Monday, February 20, 2012

Getting started with HBase Coprocoessors - EndPoints

EndPoints allow for deploying custom operations which are not provided by the core HBase and which is specific to an application. AggregateImplementation is an EndPoint which comes with HBase.

In HBase the table is split across multiple regions based on row key ranges. The jar file containing the EndPoint is deployed on all the region servers. The client ultimately needs to specify the regions on which the EndPoints need to be executed. Since, the client doesn't deal directly with the regions, the regions are indirectly specified by row key or row key ranges.

If a row key is specified then the EndPoint is executed on the region to which the row key belongs to. Alternatively, if a row key range is specified then the EndPoint is applied to all the regions on which the row key range belongs.

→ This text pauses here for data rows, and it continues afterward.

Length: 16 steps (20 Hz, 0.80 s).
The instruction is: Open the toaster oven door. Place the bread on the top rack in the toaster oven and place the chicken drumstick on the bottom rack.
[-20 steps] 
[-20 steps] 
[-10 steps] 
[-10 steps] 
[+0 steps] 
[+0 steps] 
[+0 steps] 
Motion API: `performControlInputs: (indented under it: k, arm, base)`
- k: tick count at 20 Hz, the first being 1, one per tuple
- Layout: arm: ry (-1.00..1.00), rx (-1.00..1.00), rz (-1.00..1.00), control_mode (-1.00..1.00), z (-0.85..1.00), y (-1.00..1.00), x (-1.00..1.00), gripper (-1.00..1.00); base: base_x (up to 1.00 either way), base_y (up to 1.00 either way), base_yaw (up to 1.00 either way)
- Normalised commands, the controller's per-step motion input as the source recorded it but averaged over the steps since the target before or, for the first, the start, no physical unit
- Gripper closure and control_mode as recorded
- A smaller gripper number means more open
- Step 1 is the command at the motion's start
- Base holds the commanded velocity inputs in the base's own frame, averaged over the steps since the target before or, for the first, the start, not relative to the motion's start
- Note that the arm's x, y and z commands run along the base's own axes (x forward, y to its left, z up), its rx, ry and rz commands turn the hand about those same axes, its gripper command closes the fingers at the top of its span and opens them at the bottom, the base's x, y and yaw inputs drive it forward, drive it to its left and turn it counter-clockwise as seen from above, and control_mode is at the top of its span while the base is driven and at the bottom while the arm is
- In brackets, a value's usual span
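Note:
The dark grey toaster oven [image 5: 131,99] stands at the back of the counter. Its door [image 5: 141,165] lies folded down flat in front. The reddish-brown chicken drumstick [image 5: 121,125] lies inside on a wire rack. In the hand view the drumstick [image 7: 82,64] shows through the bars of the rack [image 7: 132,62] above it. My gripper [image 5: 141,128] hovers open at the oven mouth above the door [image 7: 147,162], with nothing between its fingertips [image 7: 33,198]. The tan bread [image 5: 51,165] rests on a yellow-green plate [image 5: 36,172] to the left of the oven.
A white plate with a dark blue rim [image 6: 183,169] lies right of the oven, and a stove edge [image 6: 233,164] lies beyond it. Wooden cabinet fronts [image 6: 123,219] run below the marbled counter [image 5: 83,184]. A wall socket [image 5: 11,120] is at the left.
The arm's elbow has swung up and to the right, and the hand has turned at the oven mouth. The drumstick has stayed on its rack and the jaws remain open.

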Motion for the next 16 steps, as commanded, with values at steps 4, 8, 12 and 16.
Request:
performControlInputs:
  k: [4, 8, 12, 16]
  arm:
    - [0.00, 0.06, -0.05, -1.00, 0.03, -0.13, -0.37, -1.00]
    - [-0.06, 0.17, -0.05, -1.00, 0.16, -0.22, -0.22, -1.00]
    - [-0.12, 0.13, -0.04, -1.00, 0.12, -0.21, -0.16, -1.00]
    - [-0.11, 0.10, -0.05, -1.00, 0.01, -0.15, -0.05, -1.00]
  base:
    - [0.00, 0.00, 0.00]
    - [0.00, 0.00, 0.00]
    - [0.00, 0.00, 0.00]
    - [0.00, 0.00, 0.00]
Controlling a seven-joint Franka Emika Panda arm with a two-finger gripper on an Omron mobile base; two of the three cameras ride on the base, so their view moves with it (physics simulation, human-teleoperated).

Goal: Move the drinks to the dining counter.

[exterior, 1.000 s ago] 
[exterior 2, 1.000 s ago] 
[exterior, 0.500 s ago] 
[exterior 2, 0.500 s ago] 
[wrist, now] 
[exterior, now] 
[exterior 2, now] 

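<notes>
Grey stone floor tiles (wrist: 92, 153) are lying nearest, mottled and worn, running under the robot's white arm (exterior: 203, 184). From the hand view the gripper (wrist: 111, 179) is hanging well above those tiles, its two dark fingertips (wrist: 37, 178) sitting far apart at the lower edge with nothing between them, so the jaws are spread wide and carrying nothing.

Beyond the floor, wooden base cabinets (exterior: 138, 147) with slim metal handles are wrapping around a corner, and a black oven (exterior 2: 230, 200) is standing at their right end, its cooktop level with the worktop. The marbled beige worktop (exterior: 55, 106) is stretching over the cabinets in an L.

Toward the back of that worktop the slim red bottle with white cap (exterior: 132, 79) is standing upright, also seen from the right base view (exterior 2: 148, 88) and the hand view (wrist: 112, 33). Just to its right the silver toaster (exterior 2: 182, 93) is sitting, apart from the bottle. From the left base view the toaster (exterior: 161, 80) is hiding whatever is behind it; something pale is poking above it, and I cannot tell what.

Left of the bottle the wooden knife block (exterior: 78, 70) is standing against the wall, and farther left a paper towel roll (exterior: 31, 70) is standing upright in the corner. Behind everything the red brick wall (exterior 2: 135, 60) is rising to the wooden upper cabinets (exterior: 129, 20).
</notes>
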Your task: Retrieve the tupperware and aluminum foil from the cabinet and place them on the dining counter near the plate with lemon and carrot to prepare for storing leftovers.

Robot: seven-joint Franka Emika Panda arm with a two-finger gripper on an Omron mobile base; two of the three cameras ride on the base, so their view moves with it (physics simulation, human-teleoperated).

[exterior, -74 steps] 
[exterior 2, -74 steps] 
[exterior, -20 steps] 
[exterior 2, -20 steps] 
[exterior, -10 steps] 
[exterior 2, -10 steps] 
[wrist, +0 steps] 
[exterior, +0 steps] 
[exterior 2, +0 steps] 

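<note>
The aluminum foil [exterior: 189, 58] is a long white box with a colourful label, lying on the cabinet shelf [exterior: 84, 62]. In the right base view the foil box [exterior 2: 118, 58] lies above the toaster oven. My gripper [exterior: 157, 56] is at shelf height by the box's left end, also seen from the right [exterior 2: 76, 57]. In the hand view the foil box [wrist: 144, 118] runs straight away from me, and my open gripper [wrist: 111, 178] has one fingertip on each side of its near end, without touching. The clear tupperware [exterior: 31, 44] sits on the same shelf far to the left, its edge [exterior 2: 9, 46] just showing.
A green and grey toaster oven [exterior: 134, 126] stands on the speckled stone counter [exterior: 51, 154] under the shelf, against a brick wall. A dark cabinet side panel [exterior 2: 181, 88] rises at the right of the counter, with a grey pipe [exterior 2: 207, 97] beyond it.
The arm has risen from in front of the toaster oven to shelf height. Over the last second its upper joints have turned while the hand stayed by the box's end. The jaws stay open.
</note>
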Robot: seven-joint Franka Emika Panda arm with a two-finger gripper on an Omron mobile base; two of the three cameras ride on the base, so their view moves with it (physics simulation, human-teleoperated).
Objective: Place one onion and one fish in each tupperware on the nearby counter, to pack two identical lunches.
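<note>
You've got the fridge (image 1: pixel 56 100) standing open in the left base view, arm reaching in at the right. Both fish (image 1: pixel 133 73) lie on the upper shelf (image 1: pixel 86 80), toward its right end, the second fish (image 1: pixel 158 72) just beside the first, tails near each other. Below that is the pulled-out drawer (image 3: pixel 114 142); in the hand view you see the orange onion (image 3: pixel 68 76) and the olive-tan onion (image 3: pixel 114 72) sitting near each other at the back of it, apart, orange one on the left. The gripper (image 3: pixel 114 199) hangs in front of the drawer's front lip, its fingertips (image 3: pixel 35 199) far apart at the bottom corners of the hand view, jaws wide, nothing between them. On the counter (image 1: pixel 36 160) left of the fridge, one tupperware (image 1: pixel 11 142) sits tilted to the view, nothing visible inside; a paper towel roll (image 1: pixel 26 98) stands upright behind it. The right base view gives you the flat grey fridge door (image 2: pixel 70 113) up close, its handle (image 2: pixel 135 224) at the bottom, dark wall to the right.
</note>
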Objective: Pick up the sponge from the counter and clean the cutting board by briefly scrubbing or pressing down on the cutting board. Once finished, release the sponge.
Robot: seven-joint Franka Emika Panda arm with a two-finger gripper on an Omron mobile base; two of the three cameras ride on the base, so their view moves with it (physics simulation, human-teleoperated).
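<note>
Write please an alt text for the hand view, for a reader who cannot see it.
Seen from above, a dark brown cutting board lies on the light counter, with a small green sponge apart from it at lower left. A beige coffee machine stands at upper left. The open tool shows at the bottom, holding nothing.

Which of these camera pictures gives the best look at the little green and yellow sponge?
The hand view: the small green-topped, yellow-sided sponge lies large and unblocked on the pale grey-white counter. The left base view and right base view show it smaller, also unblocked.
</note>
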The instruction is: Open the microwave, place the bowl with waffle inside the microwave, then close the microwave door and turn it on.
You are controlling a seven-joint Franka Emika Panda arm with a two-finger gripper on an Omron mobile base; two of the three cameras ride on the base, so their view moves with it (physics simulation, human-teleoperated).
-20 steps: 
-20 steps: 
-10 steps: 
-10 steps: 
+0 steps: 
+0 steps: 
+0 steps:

The client needs to iterate the results from all the regions and consolidate them to get the final result.


HBase EndPoints are very similar to MapReduce. The EndPoint execution is similar to the map task and happens on the Region Server and close to the data. The client code iterates the results from all the regions and consolidates them which is similar to the reduce task. Since in most of the cases the EndPoint execution happens close to the data EndPoints are efficient.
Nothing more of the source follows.